Binomial Distribution
Binomial distribution is widely used in binary classification problems. You should become thoroughly familair with it. We can model a random variable X having Bernoulli distribution with X=1 and X=0 values. Probability of X=1 is p and probability of X=0 is 1-p. X=1 is mostly known as a success in the experiment and X=0 is known as a failure in the experiment. Binomial distribution tells you the probability of n successes in N trails. The probability of success always stays the same for each trail. Binomial distributions are used when we have a yes/no or success/failure type of situations. Just keep this in mind, the individual trial is a Bernoulli trial with X=1 or X=1. Binomial random variable is the sum of these individual Bernoulli random variables.

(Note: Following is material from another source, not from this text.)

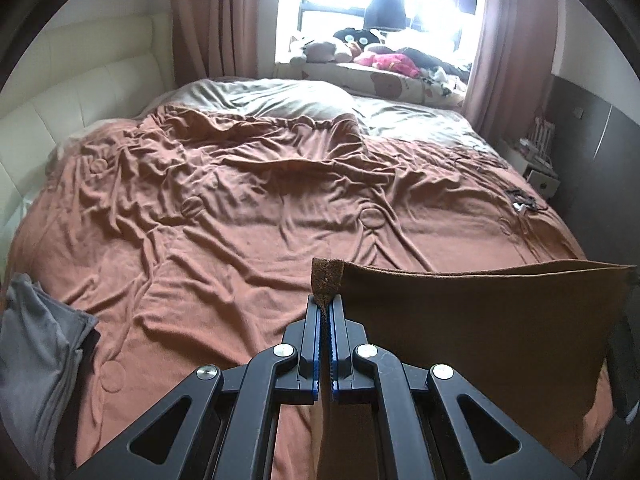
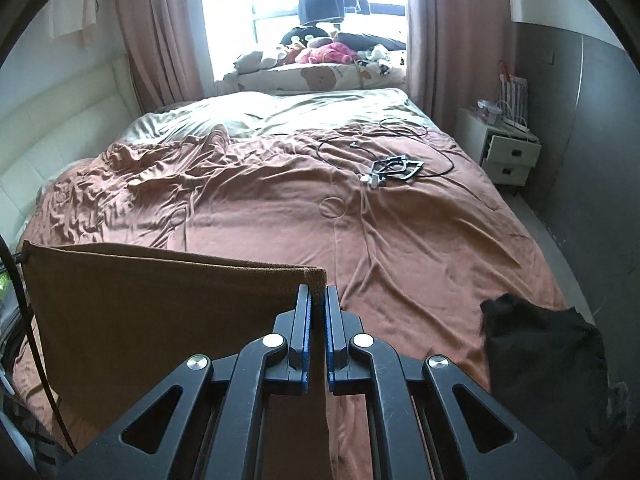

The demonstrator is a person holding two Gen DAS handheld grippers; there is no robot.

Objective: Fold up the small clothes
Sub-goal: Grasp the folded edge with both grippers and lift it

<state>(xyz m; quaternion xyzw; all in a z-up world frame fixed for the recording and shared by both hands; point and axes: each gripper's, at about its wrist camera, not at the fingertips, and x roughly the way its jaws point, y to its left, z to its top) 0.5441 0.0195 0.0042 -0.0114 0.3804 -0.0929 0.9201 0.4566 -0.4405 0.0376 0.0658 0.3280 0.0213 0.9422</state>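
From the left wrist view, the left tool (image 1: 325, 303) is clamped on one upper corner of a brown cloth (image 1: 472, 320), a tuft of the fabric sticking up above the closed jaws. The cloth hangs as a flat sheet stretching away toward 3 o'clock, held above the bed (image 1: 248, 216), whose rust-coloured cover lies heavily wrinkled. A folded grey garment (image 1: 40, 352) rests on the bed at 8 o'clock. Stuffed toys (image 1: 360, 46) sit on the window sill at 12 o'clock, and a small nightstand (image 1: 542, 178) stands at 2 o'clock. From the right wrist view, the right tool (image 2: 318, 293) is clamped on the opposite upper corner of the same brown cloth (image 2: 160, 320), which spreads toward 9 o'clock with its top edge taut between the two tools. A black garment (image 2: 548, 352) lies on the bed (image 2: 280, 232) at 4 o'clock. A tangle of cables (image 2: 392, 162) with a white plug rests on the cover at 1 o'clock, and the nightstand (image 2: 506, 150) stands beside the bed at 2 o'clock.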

Hypergeometric Distribution
Now Hypergeometric distribution is a bit different. Hypergeometric distribution is explained with this example. Suppose we have a total of N balls out of which n are black balls and N-n are white balls. What is the probability of getting a black ball if we draw the balls without replacement. This is important for you to understand. We are doing the sampling without replacement. The probability of drawing a black ball is n/N and it stays the same as you draw the balls. This thing confused me. How can the probability stay the same when we are doing the sampling without replacement meaning once we get a ball the total number of balls in the sample decrease by 1. You need to ponder over this simple fact. Most of the books the provide the Hypergeometric distribution proof simply say that the probability after each draw is the same n/N.

Let's do a simple example. Suppose we have 3 red balls and 7 yellow balls. So the total balls are 10. We sample these 10 balls 5 times. What is the probability of drawing a red ball. For the first draw things are simple:

P(red ball)=3/10

But for the second draw things a bit different:

P(red ball)=P(red ball on 2nd draw | red ball on 1st draw)P(red ball on 1st draw)+
P(red ball on 2nd draw | yellow ball on 1st draw)P(yellow ball on 1st draw)
P(red ball)=(2/9)(3/10)+(3/9)(7/10)=(9/9)(3/10)=3/10

We used the Law of Total Probability and the probability indeed has not changed from 3/10 for the second red ball. Let's consider the third draw now:

P(red ball)=P(red ball on 3rd draw | red ball on 2nd draw, red ball on 1st draw)P(red ball on 1st draw & red ball on 2nd draw)+P(red ball on 3rd draw | red ball on 2nd draw, yellow ball on 1st draw)P(yellow ball on 1st draw & red ball on 2nd draw)+P(red ball on 3rd draw | red ball on 1st draw, yellow ball on 2nd draw)P(red ball on 1st draw and yellow ball on 2nd draw)+ P(red ball on 3rd draw | yellow ball on 1st draw, yellow ball on 2nd draw)P(yellow ball on 1st draw and yellow ball on 2nd draw)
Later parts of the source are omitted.